**REQUIREMENT**
Write the full listing out again, keeping every line exactly as it is.

**TASK DATA**
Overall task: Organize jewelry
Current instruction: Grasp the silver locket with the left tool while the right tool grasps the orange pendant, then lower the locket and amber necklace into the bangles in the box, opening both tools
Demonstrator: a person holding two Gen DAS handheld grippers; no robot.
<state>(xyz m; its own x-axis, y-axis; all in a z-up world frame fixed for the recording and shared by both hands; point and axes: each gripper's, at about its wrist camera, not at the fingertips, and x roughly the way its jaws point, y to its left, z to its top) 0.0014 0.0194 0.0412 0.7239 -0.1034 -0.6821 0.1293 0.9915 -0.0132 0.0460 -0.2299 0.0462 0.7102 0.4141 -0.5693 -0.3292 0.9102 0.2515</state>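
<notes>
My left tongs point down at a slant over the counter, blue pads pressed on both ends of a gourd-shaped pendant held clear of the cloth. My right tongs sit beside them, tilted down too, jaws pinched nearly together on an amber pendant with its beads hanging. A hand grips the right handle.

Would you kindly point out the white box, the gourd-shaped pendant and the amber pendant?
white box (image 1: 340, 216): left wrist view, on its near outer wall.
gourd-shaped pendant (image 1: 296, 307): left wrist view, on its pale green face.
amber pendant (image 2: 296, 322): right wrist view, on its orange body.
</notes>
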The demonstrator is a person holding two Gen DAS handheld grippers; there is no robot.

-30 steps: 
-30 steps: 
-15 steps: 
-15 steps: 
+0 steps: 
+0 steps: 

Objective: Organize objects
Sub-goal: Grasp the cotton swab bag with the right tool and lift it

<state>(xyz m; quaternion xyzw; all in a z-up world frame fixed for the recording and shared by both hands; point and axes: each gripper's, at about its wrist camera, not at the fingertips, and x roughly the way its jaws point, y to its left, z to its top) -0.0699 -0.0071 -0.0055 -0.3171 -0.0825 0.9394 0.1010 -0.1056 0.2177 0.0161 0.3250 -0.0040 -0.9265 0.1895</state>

**SOLUTION**
Overall task: Organize jewelry
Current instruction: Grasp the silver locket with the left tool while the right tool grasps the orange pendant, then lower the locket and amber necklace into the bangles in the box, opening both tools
Demonstrator: a person holding two Gen DAS handheld grippers; no robot.
<state>(xyz m; its own x-axis, y-axis; all in a z-up world frame fixed for the recording and shared by both hands; point and axes: each gripper's, at about its wrist camera, not at the fingertips, and x roughly the way its jaws point, y to its left, z to its top) 0.0014 0.0194 0.0412 0.7239 -0.1034 -0.6821 0.1293 0.9915 -0.0132 0.0460 -0.2299 0.0462 0.7102 0.4141 -0.5693 -0.3292 0.9102 0.2515</state>
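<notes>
My left tongs point down at a slant over the counter, blue pads pressed on both ends of a gourd-shaped pendant held clear of the cloth. My right tongs sit beside them, tilted down too, jaws pinched nearly together on an amber pendant with its beads hanging. A hand grips the right handle.

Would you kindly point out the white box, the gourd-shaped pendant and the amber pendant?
white box (image 1: 340, 216): left wrist view, on its near outer wall.
gourd-shaped pendant (image 1: 296, 307): left wrist view, on its pale green face.
amber pendant (image 2: 296, 322): right wrist view, on its orange body.
</notes>
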The demonstrator is a person holding two Gen DAS handheld grippers; there is no robot.

-30 steps: 
-30 steps: 
-15 steps: 
-15 steps: 
+0 steps: 
+0 steps: 

Objective: Organize objects
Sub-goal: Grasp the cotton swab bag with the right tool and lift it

<state>(xyz m; quaternion xyzw; all in a z-up world frame fixed for the recording and shared by both hands; point and axes: each gripper's, at about its wrist camera, not at the fingertips, and x roughly the way its jaws point, y to its left, z to its top) -0.0699 -0.0071 -0.0055 -0.3171 -0.0825 0.9394 0.1010 -0.1056 0.2177 0.0161 0.3250 -0.0040 -0.9265 0.1895</state>

The generated output is now complete.